Adakah orang yang mencintai sungai lebih dari segalanya? Jawabannya ada. Beliau adalah Misman, pria yang sebelumnya dikenal sebagai wartawan sebuah tabloid pendidikan, miliknya sendiri. Awalnya Misman gelisah melihat lingkungan tempat tinggalnya yang kotor. Sungai Karang Mumus yang di masa kecilnya menjadi tempat bermain, termasuk penyedia sumber air bagi warga tepi sungai, kini berubah menjadi tempat sampah terpanjang di Samarinda.
Misman menyampaikan, sungai yang berhulu di Desa Muara Datar, Muara Badak, Kutai Kartanegara ini dulunya indah.

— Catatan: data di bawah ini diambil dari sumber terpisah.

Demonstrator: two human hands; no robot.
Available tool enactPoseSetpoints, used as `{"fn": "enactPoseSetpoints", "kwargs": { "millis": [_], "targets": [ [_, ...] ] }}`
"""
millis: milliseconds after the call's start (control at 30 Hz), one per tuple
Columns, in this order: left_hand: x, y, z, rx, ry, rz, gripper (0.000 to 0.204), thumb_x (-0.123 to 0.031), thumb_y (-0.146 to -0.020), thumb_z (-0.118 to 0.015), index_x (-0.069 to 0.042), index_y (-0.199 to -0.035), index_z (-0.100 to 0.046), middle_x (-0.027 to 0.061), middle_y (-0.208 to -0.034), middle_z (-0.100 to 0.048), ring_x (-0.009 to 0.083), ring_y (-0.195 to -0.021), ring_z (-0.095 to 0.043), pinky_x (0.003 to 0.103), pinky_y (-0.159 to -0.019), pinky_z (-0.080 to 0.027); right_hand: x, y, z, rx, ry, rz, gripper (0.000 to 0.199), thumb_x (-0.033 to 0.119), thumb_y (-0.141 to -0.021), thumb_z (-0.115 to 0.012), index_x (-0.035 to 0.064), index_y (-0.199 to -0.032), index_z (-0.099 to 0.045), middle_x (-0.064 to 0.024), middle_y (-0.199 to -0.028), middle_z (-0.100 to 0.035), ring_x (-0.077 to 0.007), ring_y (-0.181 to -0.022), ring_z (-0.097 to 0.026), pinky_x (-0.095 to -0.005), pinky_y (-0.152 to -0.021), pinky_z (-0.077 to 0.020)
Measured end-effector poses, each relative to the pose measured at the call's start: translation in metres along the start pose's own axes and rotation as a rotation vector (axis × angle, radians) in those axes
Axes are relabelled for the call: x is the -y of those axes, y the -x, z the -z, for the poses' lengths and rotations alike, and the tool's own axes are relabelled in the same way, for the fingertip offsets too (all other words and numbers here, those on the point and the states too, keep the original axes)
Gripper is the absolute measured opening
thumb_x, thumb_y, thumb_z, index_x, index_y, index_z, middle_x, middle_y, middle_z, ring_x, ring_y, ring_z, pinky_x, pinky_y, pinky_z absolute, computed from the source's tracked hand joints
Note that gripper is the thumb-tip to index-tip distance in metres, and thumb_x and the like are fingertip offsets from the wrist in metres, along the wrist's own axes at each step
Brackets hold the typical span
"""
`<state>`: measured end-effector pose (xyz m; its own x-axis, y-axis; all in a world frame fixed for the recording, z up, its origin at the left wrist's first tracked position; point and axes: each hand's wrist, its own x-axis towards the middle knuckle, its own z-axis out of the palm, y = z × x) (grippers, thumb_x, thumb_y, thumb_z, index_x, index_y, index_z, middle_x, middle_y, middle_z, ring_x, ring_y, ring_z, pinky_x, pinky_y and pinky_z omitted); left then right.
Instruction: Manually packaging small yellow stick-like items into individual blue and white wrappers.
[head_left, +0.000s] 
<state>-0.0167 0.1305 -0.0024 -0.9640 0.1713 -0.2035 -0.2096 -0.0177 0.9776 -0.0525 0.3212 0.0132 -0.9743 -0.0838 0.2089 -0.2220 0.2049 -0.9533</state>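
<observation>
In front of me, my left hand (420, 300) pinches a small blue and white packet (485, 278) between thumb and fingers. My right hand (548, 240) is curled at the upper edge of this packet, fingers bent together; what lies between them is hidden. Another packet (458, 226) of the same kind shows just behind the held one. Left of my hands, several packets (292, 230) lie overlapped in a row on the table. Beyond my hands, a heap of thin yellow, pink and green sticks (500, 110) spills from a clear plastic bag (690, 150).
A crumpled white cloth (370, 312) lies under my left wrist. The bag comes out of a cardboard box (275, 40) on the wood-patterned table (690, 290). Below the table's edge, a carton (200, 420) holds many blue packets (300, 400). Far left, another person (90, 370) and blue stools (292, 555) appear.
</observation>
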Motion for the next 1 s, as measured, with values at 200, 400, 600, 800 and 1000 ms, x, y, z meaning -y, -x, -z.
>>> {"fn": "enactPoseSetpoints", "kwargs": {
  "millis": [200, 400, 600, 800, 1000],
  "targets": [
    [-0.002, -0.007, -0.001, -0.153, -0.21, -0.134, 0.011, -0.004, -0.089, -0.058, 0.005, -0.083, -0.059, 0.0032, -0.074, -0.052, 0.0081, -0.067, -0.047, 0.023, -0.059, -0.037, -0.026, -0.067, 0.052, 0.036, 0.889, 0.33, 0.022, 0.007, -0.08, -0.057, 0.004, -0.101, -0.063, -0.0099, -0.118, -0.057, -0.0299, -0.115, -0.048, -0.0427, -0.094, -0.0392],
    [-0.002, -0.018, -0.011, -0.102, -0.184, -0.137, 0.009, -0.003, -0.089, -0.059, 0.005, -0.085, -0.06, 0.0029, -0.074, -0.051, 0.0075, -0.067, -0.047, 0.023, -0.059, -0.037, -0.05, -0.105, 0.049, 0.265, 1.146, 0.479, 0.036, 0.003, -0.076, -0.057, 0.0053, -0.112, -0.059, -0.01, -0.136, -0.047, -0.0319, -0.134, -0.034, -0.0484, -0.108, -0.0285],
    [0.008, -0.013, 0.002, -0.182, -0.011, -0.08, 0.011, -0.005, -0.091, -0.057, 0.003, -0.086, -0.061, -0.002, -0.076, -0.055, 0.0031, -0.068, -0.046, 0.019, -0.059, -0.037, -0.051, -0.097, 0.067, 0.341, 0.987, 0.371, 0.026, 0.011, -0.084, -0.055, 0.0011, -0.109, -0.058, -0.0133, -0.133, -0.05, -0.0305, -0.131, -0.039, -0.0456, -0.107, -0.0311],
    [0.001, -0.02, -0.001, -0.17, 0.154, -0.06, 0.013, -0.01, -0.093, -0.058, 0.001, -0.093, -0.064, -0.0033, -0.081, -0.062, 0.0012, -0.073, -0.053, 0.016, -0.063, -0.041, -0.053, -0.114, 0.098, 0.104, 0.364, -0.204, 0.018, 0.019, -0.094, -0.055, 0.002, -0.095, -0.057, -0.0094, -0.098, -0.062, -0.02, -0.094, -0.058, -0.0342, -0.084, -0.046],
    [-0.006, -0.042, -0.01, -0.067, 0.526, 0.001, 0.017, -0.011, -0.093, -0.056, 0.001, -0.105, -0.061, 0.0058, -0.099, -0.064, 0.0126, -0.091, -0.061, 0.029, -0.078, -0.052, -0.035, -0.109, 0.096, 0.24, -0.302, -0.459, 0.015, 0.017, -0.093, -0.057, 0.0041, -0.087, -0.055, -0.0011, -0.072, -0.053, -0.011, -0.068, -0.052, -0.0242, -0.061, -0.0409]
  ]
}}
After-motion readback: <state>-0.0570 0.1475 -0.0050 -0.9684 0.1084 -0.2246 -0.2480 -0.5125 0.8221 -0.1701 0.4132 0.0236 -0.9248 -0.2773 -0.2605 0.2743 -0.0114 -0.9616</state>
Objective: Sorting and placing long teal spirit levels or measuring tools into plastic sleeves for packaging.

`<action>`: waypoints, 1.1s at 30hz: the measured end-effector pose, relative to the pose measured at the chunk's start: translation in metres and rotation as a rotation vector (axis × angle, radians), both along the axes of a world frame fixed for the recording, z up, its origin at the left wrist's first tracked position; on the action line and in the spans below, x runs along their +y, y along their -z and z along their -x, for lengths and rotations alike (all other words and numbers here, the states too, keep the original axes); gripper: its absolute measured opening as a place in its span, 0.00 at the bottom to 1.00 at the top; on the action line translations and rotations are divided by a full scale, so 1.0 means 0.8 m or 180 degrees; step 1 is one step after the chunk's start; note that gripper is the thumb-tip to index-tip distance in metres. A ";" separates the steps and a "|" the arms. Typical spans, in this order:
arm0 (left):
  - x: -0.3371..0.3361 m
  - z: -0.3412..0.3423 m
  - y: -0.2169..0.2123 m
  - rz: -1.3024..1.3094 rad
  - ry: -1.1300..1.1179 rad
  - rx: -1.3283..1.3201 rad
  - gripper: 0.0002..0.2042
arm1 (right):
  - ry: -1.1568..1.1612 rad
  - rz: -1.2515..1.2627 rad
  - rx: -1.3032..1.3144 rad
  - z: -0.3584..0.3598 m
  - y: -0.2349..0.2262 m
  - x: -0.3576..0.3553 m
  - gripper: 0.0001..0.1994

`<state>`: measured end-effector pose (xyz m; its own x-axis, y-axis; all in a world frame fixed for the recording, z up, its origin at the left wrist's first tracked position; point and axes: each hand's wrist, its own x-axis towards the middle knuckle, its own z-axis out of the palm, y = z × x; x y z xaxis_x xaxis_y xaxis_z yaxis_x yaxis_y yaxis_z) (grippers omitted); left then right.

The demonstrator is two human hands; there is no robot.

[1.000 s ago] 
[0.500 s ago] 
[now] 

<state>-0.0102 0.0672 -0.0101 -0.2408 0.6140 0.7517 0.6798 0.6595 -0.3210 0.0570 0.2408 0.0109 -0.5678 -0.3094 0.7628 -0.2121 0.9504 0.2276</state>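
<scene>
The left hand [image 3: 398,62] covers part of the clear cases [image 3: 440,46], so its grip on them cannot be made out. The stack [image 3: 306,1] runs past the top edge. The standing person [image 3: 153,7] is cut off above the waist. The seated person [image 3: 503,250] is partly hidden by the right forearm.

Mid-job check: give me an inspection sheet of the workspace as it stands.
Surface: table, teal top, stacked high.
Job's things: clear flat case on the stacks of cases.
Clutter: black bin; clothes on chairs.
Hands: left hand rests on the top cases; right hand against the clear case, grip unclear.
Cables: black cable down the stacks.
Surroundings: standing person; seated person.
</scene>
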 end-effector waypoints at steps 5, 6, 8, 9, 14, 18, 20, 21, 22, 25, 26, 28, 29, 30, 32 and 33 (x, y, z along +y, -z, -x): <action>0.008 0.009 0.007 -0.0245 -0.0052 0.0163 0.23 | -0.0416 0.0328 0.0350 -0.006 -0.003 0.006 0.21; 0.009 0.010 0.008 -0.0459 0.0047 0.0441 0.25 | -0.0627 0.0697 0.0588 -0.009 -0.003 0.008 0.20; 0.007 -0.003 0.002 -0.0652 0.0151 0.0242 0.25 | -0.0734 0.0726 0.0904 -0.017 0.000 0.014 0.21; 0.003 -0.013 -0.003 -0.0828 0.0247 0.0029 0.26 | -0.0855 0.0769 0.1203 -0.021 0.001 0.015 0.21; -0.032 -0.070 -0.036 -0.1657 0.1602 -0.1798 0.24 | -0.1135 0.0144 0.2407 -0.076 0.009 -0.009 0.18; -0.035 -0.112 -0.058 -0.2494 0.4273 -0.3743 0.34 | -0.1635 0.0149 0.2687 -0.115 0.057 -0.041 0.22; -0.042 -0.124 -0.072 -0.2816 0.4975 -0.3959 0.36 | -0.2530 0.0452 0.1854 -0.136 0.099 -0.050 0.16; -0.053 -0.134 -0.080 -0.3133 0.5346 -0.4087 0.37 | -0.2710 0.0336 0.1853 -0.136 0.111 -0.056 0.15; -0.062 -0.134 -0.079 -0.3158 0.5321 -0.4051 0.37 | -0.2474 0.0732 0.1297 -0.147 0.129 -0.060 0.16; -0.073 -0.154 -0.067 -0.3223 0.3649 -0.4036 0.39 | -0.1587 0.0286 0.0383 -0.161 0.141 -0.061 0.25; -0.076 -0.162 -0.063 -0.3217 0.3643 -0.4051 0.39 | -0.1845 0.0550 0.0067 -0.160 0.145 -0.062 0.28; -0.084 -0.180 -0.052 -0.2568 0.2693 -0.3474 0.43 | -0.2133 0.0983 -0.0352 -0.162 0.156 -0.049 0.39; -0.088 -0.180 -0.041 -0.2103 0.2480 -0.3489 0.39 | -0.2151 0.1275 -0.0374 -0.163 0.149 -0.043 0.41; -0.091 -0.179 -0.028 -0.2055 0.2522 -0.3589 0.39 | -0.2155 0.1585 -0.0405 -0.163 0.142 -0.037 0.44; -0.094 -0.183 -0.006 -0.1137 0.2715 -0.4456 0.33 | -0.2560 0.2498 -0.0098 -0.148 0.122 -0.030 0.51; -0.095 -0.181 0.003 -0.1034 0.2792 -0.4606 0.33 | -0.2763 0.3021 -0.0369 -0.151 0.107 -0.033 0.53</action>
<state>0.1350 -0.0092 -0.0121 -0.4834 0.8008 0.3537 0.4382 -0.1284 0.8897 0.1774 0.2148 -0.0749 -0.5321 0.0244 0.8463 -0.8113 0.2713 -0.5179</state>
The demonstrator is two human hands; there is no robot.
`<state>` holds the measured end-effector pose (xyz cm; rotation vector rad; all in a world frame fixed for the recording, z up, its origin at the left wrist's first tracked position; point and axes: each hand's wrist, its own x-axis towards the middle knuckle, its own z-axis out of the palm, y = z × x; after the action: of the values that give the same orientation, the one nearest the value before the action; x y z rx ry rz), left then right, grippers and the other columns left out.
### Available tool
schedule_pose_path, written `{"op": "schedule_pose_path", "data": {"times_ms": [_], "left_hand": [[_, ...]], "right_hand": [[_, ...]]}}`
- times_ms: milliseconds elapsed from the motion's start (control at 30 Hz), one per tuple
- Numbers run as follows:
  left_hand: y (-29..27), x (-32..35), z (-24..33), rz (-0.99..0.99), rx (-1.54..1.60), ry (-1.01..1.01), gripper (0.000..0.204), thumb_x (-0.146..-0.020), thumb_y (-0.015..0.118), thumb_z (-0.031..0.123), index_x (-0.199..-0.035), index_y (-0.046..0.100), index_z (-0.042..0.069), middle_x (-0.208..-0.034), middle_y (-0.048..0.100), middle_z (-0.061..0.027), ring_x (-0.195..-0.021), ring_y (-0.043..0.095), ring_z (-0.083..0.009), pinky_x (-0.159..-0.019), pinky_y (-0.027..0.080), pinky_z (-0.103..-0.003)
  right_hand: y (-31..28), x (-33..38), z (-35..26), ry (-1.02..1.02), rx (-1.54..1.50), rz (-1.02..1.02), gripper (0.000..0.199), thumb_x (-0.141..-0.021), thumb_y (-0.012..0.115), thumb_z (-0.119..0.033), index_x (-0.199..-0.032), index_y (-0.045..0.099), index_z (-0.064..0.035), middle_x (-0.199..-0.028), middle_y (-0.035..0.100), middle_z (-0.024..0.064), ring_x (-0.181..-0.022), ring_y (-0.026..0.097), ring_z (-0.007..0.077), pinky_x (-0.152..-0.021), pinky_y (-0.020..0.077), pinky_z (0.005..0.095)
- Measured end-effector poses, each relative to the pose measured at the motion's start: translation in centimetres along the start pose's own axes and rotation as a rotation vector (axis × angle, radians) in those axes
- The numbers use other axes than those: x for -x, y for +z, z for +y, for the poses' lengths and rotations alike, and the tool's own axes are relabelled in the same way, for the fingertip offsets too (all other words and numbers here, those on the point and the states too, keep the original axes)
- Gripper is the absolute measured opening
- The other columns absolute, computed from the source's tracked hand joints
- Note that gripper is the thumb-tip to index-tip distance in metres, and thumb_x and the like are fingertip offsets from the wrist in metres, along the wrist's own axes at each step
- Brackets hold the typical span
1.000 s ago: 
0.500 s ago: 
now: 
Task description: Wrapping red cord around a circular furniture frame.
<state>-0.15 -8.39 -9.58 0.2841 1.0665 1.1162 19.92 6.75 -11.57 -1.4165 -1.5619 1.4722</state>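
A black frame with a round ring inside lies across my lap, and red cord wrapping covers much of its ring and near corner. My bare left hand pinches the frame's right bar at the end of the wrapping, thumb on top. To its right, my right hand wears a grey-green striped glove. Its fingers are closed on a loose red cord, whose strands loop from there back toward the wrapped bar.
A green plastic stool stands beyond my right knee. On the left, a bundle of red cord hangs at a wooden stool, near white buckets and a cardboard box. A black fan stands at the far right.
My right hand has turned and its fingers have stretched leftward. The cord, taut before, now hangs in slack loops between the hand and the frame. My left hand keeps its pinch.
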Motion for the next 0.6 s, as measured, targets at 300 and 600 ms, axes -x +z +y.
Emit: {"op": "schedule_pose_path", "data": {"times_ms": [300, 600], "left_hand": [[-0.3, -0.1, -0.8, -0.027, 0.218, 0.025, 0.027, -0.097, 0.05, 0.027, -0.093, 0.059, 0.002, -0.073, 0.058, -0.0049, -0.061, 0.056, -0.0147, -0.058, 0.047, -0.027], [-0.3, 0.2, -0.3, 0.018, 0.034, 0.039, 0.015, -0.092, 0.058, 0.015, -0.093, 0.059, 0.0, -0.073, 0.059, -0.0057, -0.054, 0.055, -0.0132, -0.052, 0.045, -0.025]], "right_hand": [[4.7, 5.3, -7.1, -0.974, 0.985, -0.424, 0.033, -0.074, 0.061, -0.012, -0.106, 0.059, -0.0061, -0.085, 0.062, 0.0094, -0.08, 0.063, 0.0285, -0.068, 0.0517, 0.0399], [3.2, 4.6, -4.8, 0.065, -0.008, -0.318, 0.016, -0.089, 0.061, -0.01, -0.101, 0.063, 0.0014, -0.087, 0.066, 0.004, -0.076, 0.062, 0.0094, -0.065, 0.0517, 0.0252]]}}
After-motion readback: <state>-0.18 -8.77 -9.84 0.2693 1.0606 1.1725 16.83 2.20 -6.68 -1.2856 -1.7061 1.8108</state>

Di masa kecilnya, era 1970-an, sepanjang tepi sungai banyak ditumbuhi bakau, rambai padi, nipah dan pohon rumbia. Mata sangat teduh dengan pemandangan hijau, airnya pun segar untuk mandi. Sungainya pun masih sangat dalam, hingga 10 meter, dan mudah dijumpai ikan seperti patin, lais, baung, dan sejenisnya.
Sebagai wartawan, pria ini kemudian rutin memberitakan kondisi Sungai Karang Mumus yang semakin parah. Bukannya membaik, berita yang ditulis nyatanya tak banyak berpengaruh. Ia pun menyampaikan keluhan ke beberapa pihak, tapi tak juga ada tanggapan.
Meski dianggap sok pamer, dianggap sebagai pahlawan kesiangan dan berbagai cibiran lainnya, Misman tak peduli. Ia hanya berharap masyarakat tergerak hatinya untuk peduli dan peduli.
Sekali lagi, Misman sudah kebal dengan semua cibiran. Dia terus melakukan aksinya tanpa henti. Beberapa warga di sekitar sungai termasuk ketua RT 7 Kelurahan Sungai Pinang Luar, Kecamatan Samarinda Kota akhirnya memberikan dukungan.
Setiap hari, ia tak pernah bosan menampilkan wajah sungai yang kotor oleh sampah, di akun media sosialnya. Pendek kata, setiap hari pria ini selalu ‘bersetubuh’ dengan Sungai Karang Mumus.
“Ngga tahu sudah berapa uang yang keluar. Yang penting sungai ini bisa bersih. Entah sampai kapan?” kata Misman ketika ditanya berapa uang pribadinya yang ‘terampas’ untuk aktivitas ‘gila’ yang ia lakukan itu. Bahkan, uang yang biasanya digunakan untuk mencetak tabloidnya sendiri, akhirnya lebih banyak digunakan untuk membiayai gerakan yang kemudian diberi nama Gerakan Memungut Sehelai Sampah Sungai Karang Mumus (GMSS-SKM).
Rekannya sesama wartawan pun tak mau ketinggalan memberikan dukungan. Tak hanya ikut terjun memungut sampah, ketua Persatuan Wartawan Indonesia (PWI) Kaltim Endro S. Efendi, juga memberikan penghargaan khusus kepada pria ini.
“Padahal di Samarinda ini banyak orang pintar, banyak profesor. Tapi perilakunya masih memprihatinkan,” keluh Misman.